✔️ パワー半導体新製造棟で生産能力2.5倍
半導体生産子会社の加賀東芝エレクトロニクス敷地内に新工場を建設します。新設するのはパワー半導体の製造棟で、全体の生産能力を従来目標にしていた1.9倍から2.5倍に高めます。加賀東芝では、既存建屋で22年10月~23年3月の稼働開始を目指し300mm対応した新製造ライン導入も進めていました。既存計画と合わせた全体での投資額は計約1300億円規模となります。新工場の製造装置は全て大口径の直径300mmのウェハーに対応した装置にします。現在主流の直径200mmウェハーに対応した装置と比べ、ウエハー1枚当たりで同種の製品を多く製造でき、生産効率が高まります。
✔️ SiCではなくシリコン パワー半導体
パワー半導体は電気自動車(EV)や通信・産業機器などの電力抑制に欠かせません。東芝によると、2030年のパワー半導体市場は約4兆円と2020年比で約2倍近くに伸びる見通しです。
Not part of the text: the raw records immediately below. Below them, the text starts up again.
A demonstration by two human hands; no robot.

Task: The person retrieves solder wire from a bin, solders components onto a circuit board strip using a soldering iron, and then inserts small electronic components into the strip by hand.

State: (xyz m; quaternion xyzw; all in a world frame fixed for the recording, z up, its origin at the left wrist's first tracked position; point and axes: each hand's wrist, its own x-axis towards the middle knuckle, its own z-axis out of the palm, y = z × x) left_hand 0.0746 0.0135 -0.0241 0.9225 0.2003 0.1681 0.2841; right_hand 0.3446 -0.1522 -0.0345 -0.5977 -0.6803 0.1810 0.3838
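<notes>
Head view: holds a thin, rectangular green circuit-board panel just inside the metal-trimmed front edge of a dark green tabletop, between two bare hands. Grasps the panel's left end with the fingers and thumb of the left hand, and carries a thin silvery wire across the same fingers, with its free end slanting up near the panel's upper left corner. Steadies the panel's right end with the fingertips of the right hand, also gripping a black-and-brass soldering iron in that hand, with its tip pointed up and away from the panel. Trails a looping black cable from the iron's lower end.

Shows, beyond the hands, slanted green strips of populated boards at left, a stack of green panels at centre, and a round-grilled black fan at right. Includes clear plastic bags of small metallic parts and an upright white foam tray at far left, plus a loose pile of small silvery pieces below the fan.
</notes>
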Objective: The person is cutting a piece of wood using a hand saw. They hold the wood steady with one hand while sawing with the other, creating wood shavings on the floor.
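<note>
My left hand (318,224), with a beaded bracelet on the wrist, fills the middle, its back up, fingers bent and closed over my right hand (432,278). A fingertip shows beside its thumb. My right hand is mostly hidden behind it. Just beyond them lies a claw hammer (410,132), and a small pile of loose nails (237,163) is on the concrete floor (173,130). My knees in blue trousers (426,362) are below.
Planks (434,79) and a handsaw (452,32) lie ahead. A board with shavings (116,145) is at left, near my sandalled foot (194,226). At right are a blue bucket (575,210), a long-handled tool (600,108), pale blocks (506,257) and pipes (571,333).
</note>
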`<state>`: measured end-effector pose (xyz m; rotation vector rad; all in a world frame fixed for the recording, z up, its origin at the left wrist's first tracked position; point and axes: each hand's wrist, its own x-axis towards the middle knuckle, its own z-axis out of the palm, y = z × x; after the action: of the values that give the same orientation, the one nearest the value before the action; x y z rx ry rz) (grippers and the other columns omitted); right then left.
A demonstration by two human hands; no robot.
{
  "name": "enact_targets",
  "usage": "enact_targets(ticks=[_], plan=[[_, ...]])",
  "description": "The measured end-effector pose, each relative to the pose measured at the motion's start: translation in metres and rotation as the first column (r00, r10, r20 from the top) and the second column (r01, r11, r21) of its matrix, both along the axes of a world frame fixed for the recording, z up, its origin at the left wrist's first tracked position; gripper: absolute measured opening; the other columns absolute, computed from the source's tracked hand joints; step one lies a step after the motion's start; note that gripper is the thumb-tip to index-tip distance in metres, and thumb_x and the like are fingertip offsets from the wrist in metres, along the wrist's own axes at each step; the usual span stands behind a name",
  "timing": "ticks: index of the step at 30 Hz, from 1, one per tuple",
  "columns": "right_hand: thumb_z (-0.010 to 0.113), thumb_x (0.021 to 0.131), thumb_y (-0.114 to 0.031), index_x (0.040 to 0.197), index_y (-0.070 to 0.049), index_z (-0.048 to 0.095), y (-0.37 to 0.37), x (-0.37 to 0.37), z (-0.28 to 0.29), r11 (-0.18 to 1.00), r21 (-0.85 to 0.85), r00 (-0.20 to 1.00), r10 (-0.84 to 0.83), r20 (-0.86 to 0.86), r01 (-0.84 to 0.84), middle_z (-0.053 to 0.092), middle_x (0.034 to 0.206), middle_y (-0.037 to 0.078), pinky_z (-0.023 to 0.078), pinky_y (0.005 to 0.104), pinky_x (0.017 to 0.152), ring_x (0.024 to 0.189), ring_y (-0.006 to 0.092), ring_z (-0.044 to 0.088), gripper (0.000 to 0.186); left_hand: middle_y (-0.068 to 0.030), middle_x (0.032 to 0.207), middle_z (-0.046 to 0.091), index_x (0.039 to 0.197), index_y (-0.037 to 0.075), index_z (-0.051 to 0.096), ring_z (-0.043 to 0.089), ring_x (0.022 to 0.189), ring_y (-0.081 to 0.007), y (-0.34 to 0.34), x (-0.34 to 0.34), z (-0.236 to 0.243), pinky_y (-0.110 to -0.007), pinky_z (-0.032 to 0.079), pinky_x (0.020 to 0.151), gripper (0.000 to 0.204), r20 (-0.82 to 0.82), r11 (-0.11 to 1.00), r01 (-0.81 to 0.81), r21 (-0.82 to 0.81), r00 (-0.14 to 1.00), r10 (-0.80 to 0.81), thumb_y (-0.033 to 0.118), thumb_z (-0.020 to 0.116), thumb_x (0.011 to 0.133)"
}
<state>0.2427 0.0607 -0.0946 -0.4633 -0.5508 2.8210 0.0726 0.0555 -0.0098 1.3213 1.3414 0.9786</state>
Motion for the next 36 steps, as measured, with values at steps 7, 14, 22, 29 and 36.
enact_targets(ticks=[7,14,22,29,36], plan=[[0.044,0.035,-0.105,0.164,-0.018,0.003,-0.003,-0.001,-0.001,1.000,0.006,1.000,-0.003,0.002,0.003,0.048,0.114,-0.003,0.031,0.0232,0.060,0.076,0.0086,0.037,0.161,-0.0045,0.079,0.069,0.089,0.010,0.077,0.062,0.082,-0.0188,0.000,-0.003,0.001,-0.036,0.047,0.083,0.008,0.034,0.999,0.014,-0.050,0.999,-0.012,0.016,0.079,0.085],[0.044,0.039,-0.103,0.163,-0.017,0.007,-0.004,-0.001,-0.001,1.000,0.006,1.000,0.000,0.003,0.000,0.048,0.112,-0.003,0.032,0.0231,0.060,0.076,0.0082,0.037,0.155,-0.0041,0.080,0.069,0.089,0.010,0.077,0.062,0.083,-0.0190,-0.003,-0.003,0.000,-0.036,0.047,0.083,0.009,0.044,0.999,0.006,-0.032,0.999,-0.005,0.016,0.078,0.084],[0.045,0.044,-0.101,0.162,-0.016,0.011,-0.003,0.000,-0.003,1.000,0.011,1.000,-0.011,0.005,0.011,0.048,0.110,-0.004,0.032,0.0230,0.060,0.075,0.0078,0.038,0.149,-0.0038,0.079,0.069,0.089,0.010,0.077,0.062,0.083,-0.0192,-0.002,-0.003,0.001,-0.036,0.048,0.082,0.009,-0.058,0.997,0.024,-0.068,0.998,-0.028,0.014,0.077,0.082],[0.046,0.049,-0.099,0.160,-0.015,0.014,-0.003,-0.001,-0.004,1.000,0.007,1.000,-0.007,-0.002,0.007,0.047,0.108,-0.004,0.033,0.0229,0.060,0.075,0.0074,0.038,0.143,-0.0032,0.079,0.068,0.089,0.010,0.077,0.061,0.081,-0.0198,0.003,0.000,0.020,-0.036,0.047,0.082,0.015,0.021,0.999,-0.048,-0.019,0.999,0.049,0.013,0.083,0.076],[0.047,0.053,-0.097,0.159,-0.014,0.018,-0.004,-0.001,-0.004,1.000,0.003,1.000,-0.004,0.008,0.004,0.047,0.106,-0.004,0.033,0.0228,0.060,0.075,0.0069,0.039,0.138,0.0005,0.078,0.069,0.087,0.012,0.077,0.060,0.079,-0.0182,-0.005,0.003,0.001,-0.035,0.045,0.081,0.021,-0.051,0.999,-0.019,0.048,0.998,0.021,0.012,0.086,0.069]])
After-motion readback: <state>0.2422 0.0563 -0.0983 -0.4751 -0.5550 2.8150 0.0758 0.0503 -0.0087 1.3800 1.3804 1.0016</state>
脱炭素の潮流が強まるなか、世界的な需要増加をにらみ、供給力を高める戦略となります。東芝のパワー半導体は自動車、電源、通信機器などに利用する250ボルト以下の低耐圧MOSFETが主力です。高出力に向いたSiC(炭化ケイ素)への投資が各パワー半導体企業で進んでいますが、東芝はSiCではなくシリコンのパワー半導体の生産能力向上へ取り組みます。